Retiró la mano y se echó el pelo hacia atrás. Podría tener veinte años. Quizás menos.
—No, eres tú el que no me entiendes. No te pido que me ames, sino que dejes que yo te ame. Yo me realizo amando.
—Escucha muchacha, ¿desde cuándo te dedicas a esto?
—Desde hace tres meses. Y soy feliz, muy feliz. Para ser feliz hay que amar de verdad. Sin remilgos. Como nos pidió el buen Jesús.
—Está bien, pero yo no tengo ganas. Sólo estoy tomando un poco el sol. Pensaba que era gratis. Pero ahora veo que no.
La chica movió la cabeza como si apartara un mal pensamiento. Con un rictus de desagrado misionero en su boca, abrió la carpeta y me tendió en silencio un folleto impreso en papel rosa. Se llamaba «Yo te amo a ti». En la parte superior se veía a un gran sol lanzando sus benéficos rayos sobre la frase «La Luz del Mundo».
—¿Qué es esto?
—Léelo, te hará bien. La Luz te iluminará a ti también. Cuando lo hayas leído a lo mejor dejarás que yo te quiera.

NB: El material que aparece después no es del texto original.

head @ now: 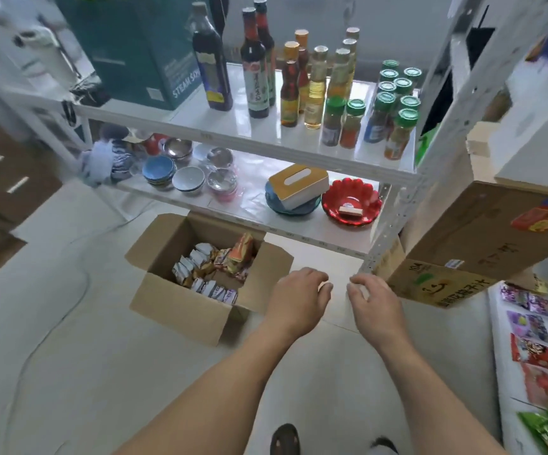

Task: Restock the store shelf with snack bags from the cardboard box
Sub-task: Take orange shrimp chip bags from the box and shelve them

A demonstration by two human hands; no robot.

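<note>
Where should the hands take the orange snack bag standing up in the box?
Pinch the orange bag by its raised top edge, coming straight down from above. It leans upright against the far wall of the box, above the flatter packs, so its top is free while its sides are crowded. Both hands look empty; the left hand is nearer.

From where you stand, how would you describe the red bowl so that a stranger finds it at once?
Find the white metal shelf unit ahead and look at its lower board, under the bottles. At the right end of that board sits the red bowl, beside a blue dish carrying a tissue box. It is the only glossy red, scalloped dish there; the other bowls are blue, white or steel.
</note>
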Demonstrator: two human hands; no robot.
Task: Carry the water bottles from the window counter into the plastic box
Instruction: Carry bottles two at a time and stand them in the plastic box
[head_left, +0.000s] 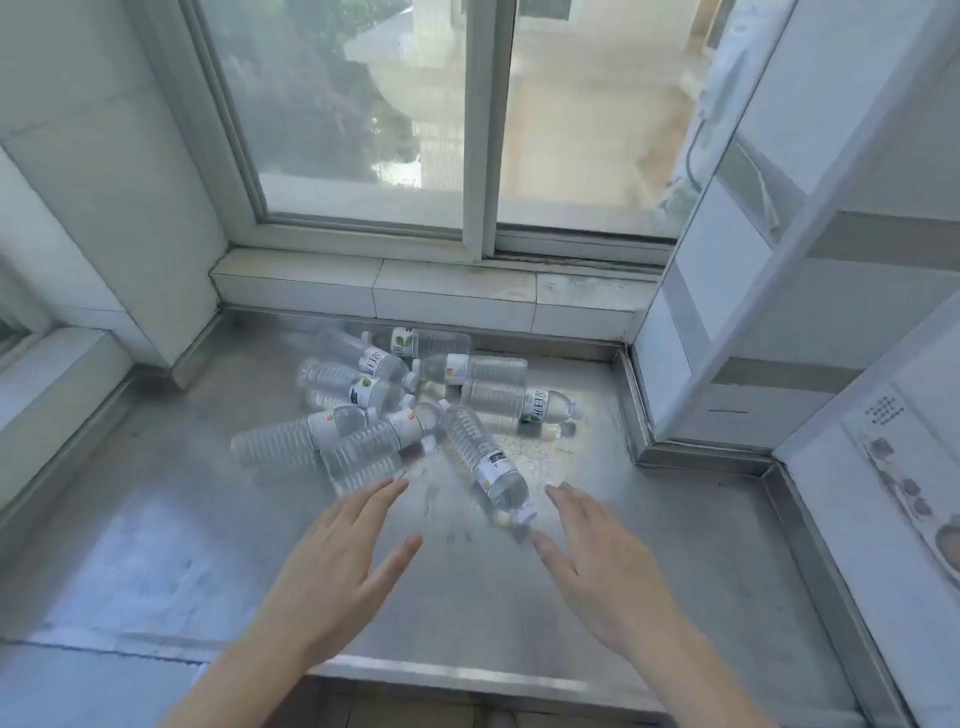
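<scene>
Several clear water bottles with white labels lie in a heap (395, 400) on the steel window counter (156, 519). The nearest bottle (485, 460) points its cap toward me. My left hand (343, 566) hovers over the counter, fingers straight, its tips just short of the heap's front bottles. My right hand (597, 566) is spread open to the right of the nearest bottle's cap, thumb close to it. Neither hand holds anything. No plastic box is in view.
A sliding window (467, 130) and a tiled sill (452, 296) close off the back. White tiled walls (753, 312) box the counter in on the right and left. The counter's front edge (441, 675) runs below my wrists.
</scene>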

—¿Por qué no me haces un favor de verdad y te marchas? Eso si que sería una prueba de amor infinito.
Se levantó y se alisó la falda. De pie parecía más niña aún.
—Disculpe —dijo con un hilo de voz—. Puede quedarse con nuestra revista. Y léala por favor. Si quiere usted llamarme, ahí está el teléfono, es el de la Casa. Me llamo María. Pregunte por mí.
Miré de nuevo el folleto.
«El amor es la única sustancia viva del universo…» ponía. Se lo devolví.
—Dáselo a otro, María. A lo mejor le sirve más.
—No, quédeselo usted. Y perdone por haberlo molestado.
—No me has molestado. ¿Cuánto es? —le pregunté y me arrepentí de haberlo dicho.
—No tiene precio. Si no quiere pagarlo es gratis. Pero…
Saqué la moneda de cien pesetas, la acaricié unos instantes y se la di. La cogió con rapidez.
—Tómate un cafelito.
—Gracias —dijo y se marchó.
La vi alejarse por la Plaza con la carpeta apretada contra los pechos y los cabellos sueltos, agitados por la suave brisa. Se perdió por la calle Daoíz. Arrugué el folleto y lo tiré.
Me había quedado sin ganas de tomar el sol. Encendí un cigarrillo y me fui andando a mi casa. Era lo único que me quedaba que no costase dinero.
Recuerdo que aquello ocurrió a finales de septiembre, un día raro de sol. Después vino el mal tiempo a Madrid.